Quand l’application doit-elle demander l’autorisation d’accéder à la localisation ?

Demandez l’autorisation lorsqu’une personne crée son premier rappel associé à un lieu. Expliquez l’avantage immédiat, par exemple lui rappeler d’acheter des courses à son arrivée, et conservez les rappels basés sur l’heure si elle refuse.

Comment empêcher les rappels de se déclencher au mauvais moment ?

Utilisez un rayon légèrement plus grand, ajoutez un court délai de présence pour les endroits devant lesquels les personnes passent, et définissez un délai de récupération après chaque alerte. Ces règles réduisent les rappels trop précoces, trop tardifs ou en double dus à la dérive du GPS.

Quelles actions de notification sont les plus importantes ?

Donnez à chaque rappel des actions claires : Terminé, Reporter et Modifier. Si plusieurs tâches correspondent à un même lieu, affichez une seule notification groupée afin que les utilisateurs puissent gérer la liste sans recevoir une pile d’alertes.

Les rappels de localisation doivent-ils utiliser des notifications locales ou push ?

Privilégiez les notifications locales pour les rappels d’arrivée et de départ, car le téléphone peut les afficher immédiatement, même sans connexion. Utilisez les notifications push lorsque des tâches partagées ou des mises à jour entre appareils nécessitent l’intervention du serveur.

Quelles données de localisation l’application doit-elle stocker ?

Conservez sur l’appareil les titres des tâches, les lieux enregistrés, les règles, les heures de silence et les enregistrements récents de notifications. Ne synchronisez entre appareils que les données nécessaires, comme les tâches et leur état d’achèvement, sauf si les utilisateurs choisissent une fonctionnalité qui en demande davantage.

Comment rendre une application de rappels de localisation plus respectueuse de la vie privée ?

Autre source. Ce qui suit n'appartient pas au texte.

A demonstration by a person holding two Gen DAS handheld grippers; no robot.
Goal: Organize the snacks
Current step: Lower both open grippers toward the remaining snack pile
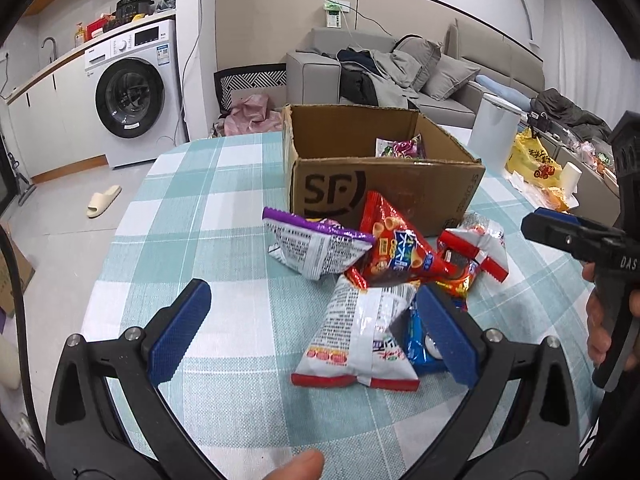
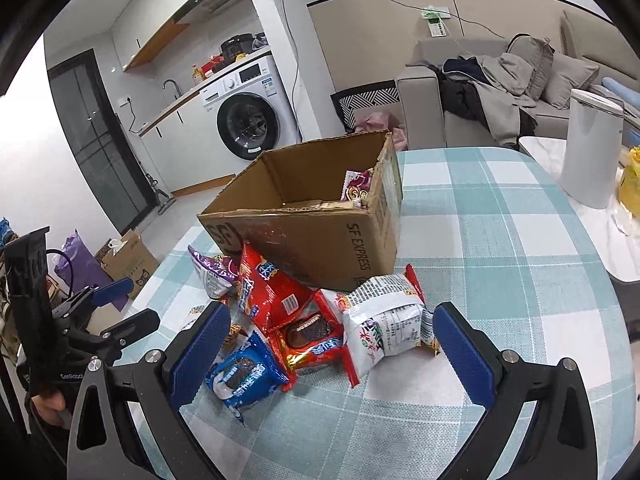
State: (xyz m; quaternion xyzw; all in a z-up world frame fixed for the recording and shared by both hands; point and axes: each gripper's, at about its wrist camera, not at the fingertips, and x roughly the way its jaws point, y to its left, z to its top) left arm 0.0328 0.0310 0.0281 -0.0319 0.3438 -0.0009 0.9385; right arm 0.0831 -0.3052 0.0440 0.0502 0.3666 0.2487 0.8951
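snack packets (image 2: 304, 320) heaped mid-table (image 1: 192, 216), touching the near wall of the open cardboard box (image 2: 320, 236); one purple packet (image 2: 357, 186) inside the box. left gripper (image 1: 316, 328) low over the near edge, fingers apart around a white packet (image 1: 356, 336). right gripper (image 2: 332, 352) fingers apart, flanking the heap.

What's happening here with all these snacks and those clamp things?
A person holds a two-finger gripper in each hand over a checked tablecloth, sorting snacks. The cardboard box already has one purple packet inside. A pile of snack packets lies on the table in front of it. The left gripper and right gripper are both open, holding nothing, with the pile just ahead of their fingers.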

Ne collectez pas un historique continu des déplacements des utilisateurs. Exécutez les vérifications de géorepérage sur l’appareil lorsque c’est possible, expliquez la conservation des données en termes simples et permettez aux utilisateurs d’exporter ou de supprimer leurs tâches et les données liées à la localisation.

Comment réduire la consommation de batterie des fonctionnalités de localisation ?

Évitez les mises à jour GPS constantes. Utilisez le géorepérage ou les changements importants de localisation, mettez les lieux enregistrés en cache localement, ne testez que les règles proches et arrêtez les vérifications répétées après le déclenchement d’un rappel.

Que dois-je tester avant de lancer des rappels basés sur la localisation ?

Testez hors du bureau, en marchant, en voiture, dans les transports, avec un signal faible, en mode avion, en mode économie d’énergie et après des modifications d’autorisation. Vérifiez le comportement au premier plan, en arrière-plan, lorsque l’application est fermée et après un redémarrage, puis assurez-vous que les alertes arrivent une seule fois et ouvrent la bonne tâche.